→ Requirement
Return every line of the data below that includes the string "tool".
*** Data excerpt ***
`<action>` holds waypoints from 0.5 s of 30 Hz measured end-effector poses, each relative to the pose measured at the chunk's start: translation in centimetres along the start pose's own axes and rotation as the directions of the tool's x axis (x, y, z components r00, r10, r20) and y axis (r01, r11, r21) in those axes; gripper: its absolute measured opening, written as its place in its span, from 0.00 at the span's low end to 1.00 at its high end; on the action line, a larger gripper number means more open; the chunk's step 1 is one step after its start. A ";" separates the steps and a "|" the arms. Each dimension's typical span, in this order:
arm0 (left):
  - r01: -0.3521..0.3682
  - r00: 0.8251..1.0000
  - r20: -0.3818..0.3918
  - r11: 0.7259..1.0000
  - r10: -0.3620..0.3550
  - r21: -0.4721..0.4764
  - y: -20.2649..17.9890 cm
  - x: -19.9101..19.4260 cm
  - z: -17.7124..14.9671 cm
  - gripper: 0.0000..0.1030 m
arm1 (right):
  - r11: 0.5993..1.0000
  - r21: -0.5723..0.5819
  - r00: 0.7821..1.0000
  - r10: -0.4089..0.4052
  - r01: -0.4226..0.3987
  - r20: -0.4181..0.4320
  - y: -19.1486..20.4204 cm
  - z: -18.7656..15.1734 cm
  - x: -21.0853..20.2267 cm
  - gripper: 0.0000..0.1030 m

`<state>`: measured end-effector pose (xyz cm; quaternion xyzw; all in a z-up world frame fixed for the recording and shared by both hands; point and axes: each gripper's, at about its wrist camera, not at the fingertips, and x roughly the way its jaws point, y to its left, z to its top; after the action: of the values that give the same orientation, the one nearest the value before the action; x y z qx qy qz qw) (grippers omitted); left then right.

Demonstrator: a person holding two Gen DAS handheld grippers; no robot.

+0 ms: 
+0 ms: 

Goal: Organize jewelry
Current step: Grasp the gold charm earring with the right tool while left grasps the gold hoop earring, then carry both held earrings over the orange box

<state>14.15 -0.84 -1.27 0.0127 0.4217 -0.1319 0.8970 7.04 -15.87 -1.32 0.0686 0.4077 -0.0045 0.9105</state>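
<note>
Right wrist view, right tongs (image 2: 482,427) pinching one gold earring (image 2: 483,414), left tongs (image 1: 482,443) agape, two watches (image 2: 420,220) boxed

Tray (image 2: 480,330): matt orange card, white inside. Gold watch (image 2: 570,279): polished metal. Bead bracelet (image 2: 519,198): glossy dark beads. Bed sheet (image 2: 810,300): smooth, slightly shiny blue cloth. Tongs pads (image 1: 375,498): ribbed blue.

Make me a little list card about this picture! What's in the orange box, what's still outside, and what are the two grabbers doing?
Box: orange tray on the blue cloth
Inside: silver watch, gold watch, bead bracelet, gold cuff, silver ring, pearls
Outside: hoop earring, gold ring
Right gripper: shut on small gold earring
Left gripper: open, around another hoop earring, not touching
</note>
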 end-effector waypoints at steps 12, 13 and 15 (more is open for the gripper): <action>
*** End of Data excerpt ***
→ Answer section
`<action>` holds waypoints from 0.5 s of 30 Hz measured end-effector poses, each relative to the pose measured at the chunk's start: translation in centimetres along the start pose's own axes and rotation as the directions of the tool's x axis (x, y, z components r00, r10, r20) and y axis (r01, r11, r21) in those axes; gripper: its absolute measured opening, written as its place in its span, from 0.00 at the span's low end to 1.00 at its high end; on the action line, a larger gripper number means more open; the chunk's step 1 is one step after its start. A ";" separates the steps and a "|" the arms. Each dimension's typical span, in this order:
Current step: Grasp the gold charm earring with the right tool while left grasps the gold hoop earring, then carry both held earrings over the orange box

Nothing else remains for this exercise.